Berdasarkan data dari Badan Pusat Statistik (BPS), kinerja industri tekstil dan pakaian jadi terhadap produk domestik bruto (PDB) mengalami kontraksi sebesar 0,03% (year-on-year/yoy) pada triwulan II/2024. Penurunan ini kontras dengan pertumbuhan sebesar 2,64% yoy yang dicapai pada triwulan I/2024. Menurut Wakil Ketua Umum API, David Leonardi, pemerintah masih berupaya merumuskan kebijakan perlindungan perdagangan yang tepat. Namun, proses tersebut memerlukan waktu yang cukup lama dan belum memberikan dampak signifikan bagi pemulihan industri tekstil.
David juga menyoroti lesunya aktivitas usaha di sektor tekstil, yang tercermin dalam Indeks Kepercayaan Industri (IKI) Agustus 2024. Industri ini mengalami kontraksi selama tiga bulan berturut-turut sejak diberlakukannya kebijakan relaksasi impor melalui Permendag No. 8/2024. Kondisi ini diperparah dengan membanjirnya produk impor ilegal yang menekan daya saing industri dalam negeri, terutama bagi pelaku industri kecil dan menengah (IKM). Akibat daya beli masyarakat yang menurun, pesanan dalam negeri pun berkurang.
“Produk impor yang lebih murah telah membanjiri pasar Indonesia, dan masyarakat cenderung memilih produk dengan harga yang lebih terjangkau,” jelas David. Dalam kondisi yang demikian, API meminta pemerintah untuk segera memperkuat kebijakan perlindungan pasar domestik guna meningkatkan aktivitas produksi industri tekstil dan menyerap kembali tenaga kerja yang sebelumnya terdampak oleh pengurangan lini produksi.
Krisis dalam industri tekstil juga berdampak serius terhadap lapangan pekerjaan. Industri padat karya ini telah kehilangan belasan ribu tenaga kerja akibat penutupan pabrik dan pengurangan aktivitas produksi. "Semakin tinggi impor, semakin rendah aktivitas produksi, yang pada akhirnya berdampak pada pengurangan tenaga kerja serta menimbulkan krisis ekonomi dan sosial," pungkas David.

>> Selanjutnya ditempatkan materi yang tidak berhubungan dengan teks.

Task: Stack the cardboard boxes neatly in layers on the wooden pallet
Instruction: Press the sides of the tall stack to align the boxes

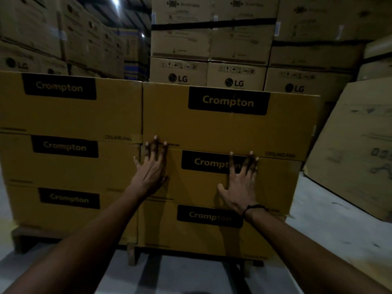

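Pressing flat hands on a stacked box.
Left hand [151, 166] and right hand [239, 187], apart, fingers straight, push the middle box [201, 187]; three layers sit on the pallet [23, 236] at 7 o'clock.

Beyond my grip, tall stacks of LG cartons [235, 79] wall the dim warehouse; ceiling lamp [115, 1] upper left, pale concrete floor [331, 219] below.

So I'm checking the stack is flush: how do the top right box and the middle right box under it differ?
The top right box juts further right than the middle right box. Both hands, left hand and right hand, press flat on the middle one; only left fingertips reach the top one. Both are yellow Crompton cartons.
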A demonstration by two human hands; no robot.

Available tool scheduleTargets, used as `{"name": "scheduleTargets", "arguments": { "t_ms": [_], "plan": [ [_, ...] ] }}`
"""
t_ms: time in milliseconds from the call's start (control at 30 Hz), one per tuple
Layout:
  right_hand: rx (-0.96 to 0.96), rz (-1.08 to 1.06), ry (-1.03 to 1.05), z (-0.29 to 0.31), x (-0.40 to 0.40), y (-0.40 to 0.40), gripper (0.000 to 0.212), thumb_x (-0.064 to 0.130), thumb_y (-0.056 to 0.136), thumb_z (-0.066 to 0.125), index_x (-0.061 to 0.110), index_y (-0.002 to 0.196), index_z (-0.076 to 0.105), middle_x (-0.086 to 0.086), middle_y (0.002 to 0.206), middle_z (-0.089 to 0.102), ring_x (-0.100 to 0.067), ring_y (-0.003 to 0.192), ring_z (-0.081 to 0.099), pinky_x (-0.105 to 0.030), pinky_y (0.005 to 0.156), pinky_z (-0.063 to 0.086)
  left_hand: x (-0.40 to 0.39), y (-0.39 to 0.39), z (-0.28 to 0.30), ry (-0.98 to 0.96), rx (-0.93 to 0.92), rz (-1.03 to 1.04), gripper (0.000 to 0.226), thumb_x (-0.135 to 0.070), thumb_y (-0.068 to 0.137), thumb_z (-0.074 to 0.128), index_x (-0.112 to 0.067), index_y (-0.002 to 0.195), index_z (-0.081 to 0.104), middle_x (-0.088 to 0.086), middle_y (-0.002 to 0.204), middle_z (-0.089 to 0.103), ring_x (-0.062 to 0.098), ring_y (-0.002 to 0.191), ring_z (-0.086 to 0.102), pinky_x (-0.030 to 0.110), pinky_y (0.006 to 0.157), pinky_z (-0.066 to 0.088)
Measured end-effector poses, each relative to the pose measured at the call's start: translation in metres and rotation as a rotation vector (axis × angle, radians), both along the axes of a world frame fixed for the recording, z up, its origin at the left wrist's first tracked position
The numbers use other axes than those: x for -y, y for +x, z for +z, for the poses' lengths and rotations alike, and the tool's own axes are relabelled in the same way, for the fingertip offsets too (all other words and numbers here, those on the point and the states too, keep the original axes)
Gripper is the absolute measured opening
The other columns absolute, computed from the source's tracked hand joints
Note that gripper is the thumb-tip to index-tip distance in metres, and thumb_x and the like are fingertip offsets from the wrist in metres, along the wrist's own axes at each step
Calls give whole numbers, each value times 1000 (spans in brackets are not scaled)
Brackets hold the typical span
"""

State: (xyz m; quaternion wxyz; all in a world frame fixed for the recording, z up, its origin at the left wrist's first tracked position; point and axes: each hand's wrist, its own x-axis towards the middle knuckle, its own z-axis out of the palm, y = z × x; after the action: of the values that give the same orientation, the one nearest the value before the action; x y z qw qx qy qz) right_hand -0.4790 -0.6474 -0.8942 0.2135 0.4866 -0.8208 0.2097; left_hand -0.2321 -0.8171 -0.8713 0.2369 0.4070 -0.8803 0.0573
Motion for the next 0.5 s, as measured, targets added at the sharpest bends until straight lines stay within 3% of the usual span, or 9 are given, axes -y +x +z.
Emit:
{"name": "scheduleTargets", "arguments": {
  "t_ms": [333, 500],
  "plan": [
    [-1, 45, 30, 0, 1, 16, 110, 71, 84, 49, 40, 154, -30, -24, 154, -45, -45, 145, -37, -58, 123, -12, 5, 9, 1, -9, -2, -3, 120, -51, 93, 67, -18, 157, -29, 1, 155, -50, 36, 152, -27, 82, 109, 12],
    [-99, 108, 51, 0, 9, 33, 105, 60, 92, 51, 35, 155, -30, -20, 159, -40, -41, 150, -29, -57, 126, -6, 4, 28, 2, -13, 35, -20, 109, -50, 98, 60, -18, 158, -26, -1, 157, -48, 30, 155, -21, 78, 115, 12]
  ]
}}
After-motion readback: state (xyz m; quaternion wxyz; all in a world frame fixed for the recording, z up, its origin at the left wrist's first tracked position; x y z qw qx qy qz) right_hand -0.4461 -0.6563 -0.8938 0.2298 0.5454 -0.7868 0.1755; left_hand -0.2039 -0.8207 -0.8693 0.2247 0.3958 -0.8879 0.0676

Dalam kondisi yang penuh tantangan ini, pemulihan industri tekstil di Indonesia tampaknya akan memerlukan upaya yang lebih dari sekedar kebijakan jangka pendek. Pemerintah diharapkan segera mengambil langkah strategis untuk melindungi pasar domestik dan memacu kembali daya beli masyarakat agar roda produksi dan ekonomi dapat berputar lebih baik di masa mendatang.